Het CBR heeft de brief van Eschauzier en de second opinion van Van Hoof ter beoordeling aan Hernandez-Dwarskasing en Stojkovic voorgelegd. In reactie hierop heeft Hernandez-Dwarskasing bij mail van 9 juli 2015 aangegeven dat - samengevat - de diagnose bipolaire stoornis I door twee psychiaters wordt verworpen, maar dat de diagnose ten tijde van de crisis en de ontvangen informatie van de behandelaar valide leek. Uitgaande van de huidige diagnose persoonlijkheidsstoornis NAO kan volgens Hernandez-Dwarskasing worden gesteld dat op de dag van de aanhouding sprake was van een crisistoestand binnen de context van die diagnose. Hierbij was op dat moment sprake van gebrek aan de sociale verantwoordelijkheid; betrokkene reed in verwarde toestand aldus Hernandez-Dwarskasing. Zij concludeert dat er een persoonlijkheidsstoornis is NAO, niet in remissie op de dag van de keuring. Naar aanleiding daarvan heeft het CBR bij besluit van 24 juli 2015 het besluit van 30 december 2014 gewijzigd en paragraaf 8.7 van de Regeling eisen geschiktheid 2000 aan het besluit ten grondslag gelegd in plaats van paragraaf 8.3. De ongeldigverklaring van het rijbewijs blijft in stand.
Wettelijk kader
2. Artikel 130, eerste lid, van de Wegenverkeerswet 1994 (hierna: de Wvw 1994) luidt: De bij algemene maatregel van bestuur aangewezen personen, doen indien bij hen een vermoeden bestaat dat de houder van een rijbewijs niet langer beschikt over de rijvaardigheid dan wel over de lichamelijke of geestelijke geschiktheid, vereist voor het besturen van een of meer categorieën motorrijtuigen waarvoor dat rijbewijs is afgegeven, daarvan zo spoedig mogelijk schriftelijk mededeling aan het CBR, onder vermelding van de feiten en omstandigheden die aan het vermoeden ten grondslag liggen.

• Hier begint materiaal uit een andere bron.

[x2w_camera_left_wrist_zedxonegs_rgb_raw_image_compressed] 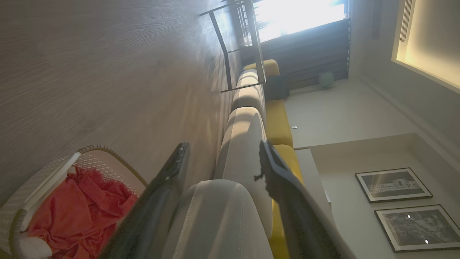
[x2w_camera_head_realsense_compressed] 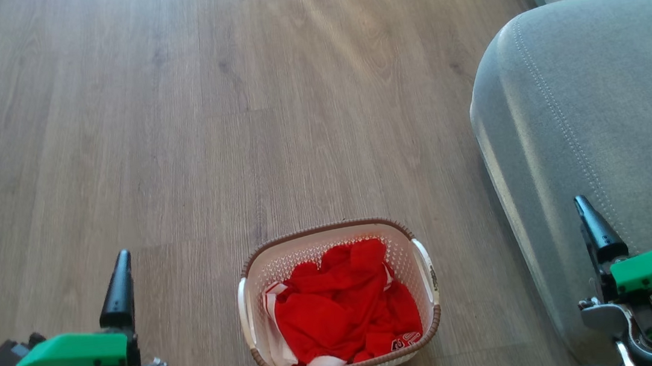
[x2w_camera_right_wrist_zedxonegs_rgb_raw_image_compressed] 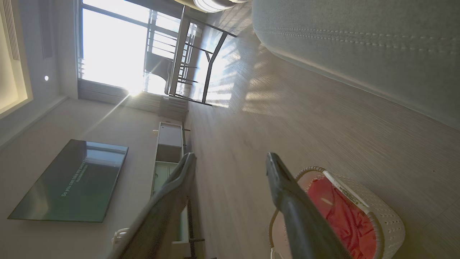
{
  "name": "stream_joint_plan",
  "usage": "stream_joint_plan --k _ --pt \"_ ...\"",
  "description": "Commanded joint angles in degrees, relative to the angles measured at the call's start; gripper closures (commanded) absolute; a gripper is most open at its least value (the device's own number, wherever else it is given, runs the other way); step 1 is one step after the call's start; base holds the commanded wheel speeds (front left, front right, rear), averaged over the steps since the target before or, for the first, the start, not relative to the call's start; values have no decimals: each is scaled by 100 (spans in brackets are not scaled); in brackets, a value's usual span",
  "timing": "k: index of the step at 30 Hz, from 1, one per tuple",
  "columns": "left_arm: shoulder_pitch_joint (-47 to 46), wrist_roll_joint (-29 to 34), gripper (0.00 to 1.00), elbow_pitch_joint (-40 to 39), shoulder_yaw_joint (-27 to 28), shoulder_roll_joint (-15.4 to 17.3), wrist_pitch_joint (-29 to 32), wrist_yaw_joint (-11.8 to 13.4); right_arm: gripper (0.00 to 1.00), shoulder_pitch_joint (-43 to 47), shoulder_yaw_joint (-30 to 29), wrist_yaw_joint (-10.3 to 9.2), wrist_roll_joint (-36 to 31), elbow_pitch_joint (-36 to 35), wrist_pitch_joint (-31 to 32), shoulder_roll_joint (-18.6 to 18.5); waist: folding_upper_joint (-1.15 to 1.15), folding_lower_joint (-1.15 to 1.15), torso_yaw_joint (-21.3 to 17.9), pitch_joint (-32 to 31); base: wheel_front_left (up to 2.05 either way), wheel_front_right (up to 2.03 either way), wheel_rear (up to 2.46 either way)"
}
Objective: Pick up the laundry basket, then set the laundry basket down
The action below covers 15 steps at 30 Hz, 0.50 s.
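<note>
Left gripper hangs at the lower left of the head view, its two fingers spread apart with nothing between them. Between the two arms, the laundry basket stands on the wooden floor, holding crumpled red clothing. Farther right, against a grey sofa, the right gripper is likewise spread and empty.
</note>
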Motion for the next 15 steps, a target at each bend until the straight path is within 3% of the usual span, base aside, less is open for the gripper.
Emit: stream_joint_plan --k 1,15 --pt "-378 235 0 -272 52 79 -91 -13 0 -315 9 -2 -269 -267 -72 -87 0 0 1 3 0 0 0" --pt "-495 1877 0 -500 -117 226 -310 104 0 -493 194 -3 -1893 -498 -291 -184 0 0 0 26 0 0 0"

Bij ministeriële regeling worden de feiten en omstandigheden aangewezen die aan het vermoeden ten grondslag dienen te liggen en worden ter zake van de uitoefening van deze bevoegdheid nadere regels vastgesteld.
Artikel 131, eerste lid, aanhef en onder c luidt: Het CBR besluit, indien een schriftelijke mededeling als bedoeld in artikel 130, eerste lid, is gedaan, in de bij ministeriële regeling aangewezen gevallen tot een onderzoek naar zijn rijvaardigheid of geschiktheid.
Het tweede lid luidt: Het CBR besluit tot ongeldigverklaring van het rijbewijs indien de uitslag van het onderzoek daartoe aanleiding geeft. Bij ministeriële regeling worden de gevallen aangewezen waarin daarvan sprake is.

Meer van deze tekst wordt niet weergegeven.